Researchers weave sensor array into stretchable garments

April 23, 2020 //By Julien Happich
sensor array
Aiming to deliver a universal platform for networked sensors on textiles, researchers from MIT have demonstrated customizable conformable electronics including interconnect lines and off-the-shelf integrated circuits embedded within plastic substrates that can be woven into knitted textiles.

Publishing their results in the npg Flexible Electronics journal under the title “A tailored, electronic textile conformable suit for large-scale spatiotemporal physiological sensing in vivo”, the researchers showcase a so-called electronic textile conformable suit (E-TeCS), in effect a novel type of compression garment allowing intimate contact between electronics and the skin, with temperature sensors and accelerometers distributed throughout the entire garment. They also demonstrated such an E-TeCS can be used for distributed, wireless physiological sensing, such as temperature, respiration and heart-rate detection, and physical activity monitoring around the wearer during a physical exercise.

The sensor-embedded garments, which are machine washable, can be customized to fit close to the body of the person wearing them. The researchers envision that this type of sensing could be used for monitoring people who are ill, either at home or in the hospital, as well as athletes or astronauts.

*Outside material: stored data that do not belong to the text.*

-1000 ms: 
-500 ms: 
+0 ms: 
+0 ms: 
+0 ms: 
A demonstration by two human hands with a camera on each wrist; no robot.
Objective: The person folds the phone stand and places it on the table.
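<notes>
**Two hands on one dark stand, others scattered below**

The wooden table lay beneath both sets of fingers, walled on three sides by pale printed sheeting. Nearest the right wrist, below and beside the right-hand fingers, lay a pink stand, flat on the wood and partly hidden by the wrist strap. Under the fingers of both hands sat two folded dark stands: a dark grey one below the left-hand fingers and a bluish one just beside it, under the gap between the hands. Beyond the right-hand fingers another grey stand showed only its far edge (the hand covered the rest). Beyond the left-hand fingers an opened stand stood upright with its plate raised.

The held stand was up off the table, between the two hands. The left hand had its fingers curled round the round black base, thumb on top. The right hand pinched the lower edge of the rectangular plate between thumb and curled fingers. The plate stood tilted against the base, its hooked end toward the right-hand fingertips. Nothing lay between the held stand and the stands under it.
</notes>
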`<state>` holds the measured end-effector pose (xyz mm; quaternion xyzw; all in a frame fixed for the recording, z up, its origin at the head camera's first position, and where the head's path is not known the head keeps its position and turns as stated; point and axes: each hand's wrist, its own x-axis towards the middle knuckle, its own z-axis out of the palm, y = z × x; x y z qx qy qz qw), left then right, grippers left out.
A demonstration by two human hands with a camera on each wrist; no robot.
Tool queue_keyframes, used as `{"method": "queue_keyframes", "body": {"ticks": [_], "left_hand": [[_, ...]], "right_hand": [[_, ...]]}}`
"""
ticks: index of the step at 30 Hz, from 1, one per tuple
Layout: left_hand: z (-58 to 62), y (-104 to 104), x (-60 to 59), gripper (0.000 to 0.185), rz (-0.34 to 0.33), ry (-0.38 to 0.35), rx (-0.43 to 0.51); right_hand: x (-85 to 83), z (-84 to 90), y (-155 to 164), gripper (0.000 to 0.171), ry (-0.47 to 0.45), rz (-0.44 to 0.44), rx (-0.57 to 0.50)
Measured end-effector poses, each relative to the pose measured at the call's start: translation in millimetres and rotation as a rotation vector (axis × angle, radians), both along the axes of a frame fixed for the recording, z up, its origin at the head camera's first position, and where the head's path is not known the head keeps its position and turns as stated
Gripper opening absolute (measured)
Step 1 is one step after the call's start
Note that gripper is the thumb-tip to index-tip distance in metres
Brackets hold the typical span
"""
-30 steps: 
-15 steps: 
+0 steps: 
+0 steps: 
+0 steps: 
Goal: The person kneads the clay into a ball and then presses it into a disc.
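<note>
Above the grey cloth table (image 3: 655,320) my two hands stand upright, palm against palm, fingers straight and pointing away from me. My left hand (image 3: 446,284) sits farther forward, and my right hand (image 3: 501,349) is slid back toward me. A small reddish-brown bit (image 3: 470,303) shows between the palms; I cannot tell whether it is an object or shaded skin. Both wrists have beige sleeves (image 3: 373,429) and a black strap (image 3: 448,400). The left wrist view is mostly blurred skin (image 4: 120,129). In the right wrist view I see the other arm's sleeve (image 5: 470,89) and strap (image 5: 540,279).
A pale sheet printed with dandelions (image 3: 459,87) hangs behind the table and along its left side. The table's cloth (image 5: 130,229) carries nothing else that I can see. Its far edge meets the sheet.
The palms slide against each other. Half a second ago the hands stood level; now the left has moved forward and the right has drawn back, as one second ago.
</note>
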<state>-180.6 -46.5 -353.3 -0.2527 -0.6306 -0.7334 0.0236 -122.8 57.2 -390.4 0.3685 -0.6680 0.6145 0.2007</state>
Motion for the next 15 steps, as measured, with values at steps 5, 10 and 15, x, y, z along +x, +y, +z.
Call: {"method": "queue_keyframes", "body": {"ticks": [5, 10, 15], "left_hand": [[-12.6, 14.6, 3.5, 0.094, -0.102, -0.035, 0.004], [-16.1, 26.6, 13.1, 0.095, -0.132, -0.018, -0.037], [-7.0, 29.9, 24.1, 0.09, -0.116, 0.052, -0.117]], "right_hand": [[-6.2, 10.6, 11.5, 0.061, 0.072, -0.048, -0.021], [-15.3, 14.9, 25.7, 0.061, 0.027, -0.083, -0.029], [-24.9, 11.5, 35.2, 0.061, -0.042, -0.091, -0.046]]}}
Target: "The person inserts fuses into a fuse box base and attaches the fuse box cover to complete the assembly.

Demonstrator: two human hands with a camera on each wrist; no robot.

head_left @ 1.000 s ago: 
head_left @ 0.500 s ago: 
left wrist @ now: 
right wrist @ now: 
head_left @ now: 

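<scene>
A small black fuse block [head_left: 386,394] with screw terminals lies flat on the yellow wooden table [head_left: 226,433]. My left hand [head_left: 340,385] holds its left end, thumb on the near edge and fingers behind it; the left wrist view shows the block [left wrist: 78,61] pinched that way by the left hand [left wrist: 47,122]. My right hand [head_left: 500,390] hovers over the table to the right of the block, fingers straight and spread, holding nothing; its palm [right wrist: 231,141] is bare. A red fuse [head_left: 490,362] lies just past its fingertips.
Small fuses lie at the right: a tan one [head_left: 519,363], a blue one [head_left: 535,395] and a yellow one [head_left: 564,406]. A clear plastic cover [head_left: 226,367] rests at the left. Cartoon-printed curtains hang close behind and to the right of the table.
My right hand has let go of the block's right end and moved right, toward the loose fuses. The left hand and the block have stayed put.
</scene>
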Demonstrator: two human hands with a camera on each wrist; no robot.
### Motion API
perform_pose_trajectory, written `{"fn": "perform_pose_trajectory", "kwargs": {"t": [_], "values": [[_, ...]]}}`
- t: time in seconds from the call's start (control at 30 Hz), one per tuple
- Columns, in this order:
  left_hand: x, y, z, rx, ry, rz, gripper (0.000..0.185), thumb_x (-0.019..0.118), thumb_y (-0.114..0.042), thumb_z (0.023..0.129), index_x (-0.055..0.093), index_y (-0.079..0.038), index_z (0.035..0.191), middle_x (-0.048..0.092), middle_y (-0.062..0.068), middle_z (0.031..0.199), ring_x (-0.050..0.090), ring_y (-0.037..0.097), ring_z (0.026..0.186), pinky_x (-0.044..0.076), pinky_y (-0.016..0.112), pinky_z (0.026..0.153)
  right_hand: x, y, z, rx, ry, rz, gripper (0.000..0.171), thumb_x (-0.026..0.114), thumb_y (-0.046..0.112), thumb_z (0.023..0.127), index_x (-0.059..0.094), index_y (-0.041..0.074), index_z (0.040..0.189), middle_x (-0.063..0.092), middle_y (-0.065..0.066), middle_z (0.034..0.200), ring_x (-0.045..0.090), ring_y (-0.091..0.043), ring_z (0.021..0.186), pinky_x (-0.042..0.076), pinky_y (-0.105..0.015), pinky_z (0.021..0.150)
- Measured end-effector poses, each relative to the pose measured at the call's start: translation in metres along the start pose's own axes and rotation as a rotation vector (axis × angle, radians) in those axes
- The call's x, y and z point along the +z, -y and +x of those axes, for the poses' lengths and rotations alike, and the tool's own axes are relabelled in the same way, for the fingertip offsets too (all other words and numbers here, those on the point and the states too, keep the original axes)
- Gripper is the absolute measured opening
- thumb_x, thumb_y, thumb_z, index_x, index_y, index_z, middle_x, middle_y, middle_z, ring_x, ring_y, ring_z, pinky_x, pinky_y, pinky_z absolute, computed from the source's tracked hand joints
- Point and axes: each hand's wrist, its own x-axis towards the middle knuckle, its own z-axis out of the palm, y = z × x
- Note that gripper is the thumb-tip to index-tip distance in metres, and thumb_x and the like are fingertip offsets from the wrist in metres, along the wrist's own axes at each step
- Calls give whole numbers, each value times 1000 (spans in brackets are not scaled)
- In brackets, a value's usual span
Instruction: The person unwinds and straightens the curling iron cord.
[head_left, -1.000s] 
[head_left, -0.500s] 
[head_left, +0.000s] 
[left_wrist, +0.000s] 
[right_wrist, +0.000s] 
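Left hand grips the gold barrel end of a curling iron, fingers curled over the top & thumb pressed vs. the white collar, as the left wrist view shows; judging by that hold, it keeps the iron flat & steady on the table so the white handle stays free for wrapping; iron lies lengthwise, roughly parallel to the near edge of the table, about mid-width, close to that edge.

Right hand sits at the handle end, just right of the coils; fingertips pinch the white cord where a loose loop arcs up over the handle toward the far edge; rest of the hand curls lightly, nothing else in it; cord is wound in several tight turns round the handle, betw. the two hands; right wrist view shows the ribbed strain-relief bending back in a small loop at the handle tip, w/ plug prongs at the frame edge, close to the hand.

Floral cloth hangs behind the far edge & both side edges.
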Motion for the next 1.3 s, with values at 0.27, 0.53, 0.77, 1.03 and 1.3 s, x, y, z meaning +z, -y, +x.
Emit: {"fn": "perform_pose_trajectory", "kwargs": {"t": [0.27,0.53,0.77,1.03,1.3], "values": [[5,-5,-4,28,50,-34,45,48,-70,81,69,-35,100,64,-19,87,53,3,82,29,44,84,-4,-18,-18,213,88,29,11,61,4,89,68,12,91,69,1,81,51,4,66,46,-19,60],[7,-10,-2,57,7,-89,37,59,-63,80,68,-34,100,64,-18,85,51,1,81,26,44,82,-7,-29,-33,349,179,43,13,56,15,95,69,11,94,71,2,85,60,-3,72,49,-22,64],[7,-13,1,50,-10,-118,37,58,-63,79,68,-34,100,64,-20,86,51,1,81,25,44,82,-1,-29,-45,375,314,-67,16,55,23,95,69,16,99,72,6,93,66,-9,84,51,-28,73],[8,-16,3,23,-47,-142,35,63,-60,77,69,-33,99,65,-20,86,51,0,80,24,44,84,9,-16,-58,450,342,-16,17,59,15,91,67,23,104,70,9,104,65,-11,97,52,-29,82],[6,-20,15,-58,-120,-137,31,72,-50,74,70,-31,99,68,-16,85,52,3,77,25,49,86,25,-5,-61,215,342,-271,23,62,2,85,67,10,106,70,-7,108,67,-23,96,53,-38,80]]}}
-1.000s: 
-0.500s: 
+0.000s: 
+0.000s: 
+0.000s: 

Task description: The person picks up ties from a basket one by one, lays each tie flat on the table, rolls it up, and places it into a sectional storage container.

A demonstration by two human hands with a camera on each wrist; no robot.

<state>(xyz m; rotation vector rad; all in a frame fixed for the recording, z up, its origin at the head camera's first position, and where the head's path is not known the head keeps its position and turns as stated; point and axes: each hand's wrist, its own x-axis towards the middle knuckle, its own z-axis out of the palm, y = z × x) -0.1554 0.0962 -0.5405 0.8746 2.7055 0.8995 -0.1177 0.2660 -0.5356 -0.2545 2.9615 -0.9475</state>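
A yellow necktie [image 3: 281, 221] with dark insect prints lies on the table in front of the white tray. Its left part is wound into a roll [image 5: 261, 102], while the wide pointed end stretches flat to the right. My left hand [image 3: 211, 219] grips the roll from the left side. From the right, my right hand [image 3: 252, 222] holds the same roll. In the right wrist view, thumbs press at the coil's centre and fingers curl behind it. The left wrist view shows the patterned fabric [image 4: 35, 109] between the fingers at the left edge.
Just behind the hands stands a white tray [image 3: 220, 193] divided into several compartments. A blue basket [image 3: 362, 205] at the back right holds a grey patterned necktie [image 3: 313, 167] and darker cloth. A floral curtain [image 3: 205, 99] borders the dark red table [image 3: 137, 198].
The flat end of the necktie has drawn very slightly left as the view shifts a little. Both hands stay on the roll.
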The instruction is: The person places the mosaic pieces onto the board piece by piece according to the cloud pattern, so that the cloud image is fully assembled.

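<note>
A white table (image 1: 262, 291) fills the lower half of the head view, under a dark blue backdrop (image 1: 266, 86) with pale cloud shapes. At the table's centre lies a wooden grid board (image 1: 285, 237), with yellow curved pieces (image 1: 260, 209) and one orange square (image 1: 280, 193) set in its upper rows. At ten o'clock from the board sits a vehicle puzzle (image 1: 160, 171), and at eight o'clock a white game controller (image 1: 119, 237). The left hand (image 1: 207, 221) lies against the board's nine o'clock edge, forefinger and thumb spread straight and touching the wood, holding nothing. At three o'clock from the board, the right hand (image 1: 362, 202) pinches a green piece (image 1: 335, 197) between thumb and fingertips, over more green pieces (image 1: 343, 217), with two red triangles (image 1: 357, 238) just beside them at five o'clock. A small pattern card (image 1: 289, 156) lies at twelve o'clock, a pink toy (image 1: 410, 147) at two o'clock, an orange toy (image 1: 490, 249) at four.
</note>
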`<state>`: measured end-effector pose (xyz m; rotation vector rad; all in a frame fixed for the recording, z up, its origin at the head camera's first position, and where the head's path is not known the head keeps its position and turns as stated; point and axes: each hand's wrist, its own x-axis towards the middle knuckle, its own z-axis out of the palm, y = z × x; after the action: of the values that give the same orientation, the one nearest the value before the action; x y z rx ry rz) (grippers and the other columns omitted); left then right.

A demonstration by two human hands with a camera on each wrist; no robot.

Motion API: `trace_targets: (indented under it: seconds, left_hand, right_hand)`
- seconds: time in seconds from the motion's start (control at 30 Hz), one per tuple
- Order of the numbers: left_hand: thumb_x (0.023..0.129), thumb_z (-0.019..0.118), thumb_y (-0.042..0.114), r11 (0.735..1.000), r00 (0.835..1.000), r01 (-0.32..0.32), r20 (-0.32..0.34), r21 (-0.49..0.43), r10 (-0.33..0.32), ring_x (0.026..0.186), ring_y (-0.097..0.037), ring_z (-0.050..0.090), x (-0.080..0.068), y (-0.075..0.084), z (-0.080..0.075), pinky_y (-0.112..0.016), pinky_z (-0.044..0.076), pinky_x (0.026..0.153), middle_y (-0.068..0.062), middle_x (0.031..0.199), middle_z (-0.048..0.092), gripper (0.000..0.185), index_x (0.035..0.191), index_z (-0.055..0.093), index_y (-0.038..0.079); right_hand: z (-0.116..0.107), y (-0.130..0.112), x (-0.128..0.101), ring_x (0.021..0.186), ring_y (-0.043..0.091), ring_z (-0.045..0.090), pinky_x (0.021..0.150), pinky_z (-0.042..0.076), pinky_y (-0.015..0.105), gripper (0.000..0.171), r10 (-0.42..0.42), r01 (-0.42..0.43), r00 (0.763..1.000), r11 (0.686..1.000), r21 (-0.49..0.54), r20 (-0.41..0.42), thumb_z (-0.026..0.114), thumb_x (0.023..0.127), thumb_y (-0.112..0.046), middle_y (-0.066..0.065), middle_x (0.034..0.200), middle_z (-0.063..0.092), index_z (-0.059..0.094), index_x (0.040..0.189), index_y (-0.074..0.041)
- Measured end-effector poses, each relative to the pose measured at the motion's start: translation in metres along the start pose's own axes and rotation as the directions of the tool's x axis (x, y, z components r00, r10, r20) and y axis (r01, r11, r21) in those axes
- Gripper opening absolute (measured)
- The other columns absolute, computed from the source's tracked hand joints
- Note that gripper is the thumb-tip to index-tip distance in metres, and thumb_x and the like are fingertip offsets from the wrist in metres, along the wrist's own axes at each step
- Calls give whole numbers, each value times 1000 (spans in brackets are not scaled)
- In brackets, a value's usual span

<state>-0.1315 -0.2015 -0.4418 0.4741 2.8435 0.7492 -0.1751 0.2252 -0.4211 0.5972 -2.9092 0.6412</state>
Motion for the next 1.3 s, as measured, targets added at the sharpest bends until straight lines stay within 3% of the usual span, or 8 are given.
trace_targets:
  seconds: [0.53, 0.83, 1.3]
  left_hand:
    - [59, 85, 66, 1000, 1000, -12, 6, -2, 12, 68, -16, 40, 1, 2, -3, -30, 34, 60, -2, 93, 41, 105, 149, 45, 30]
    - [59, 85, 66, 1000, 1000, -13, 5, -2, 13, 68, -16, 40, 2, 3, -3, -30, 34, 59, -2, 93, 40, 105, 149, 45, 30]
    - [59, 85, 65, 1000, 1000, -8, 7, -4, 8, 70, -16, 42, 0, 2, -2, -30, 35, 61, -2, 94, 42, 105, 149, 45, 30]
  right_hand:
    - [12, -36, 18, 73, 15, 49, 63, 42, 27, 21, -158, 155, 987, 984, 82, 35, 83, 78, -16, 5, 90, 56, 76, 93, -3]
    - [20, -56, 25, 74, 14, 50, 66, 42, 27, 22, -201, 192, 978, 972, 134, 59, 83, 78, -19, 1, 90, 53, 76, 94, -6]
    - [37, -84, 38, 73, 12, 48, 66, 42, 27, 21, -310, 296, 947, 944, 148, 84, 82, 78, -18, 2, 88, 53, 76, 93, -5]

“We can have any commercially available electronic parts or custom lab-made electronics embedded within the textiles that we wear every day, creating conformable garments,” says Canan Dagdeviren, the LG Electronics Career Development Assistant Professor of Media Arts and Sciences at MIT. “These are customizable, so we can make garments for anyone who needs to have some physical data from their body like temperature, respiration rate, and so forth.”

Concept of the spatiotemporal sensor mapping of the body with temperature and accelerometer (heart beat and respiration) embedded in garment (a). The flexible-stretchable electronic strips are embedded in textile channels (b). Inset (c) show an exploded view of a sensor island.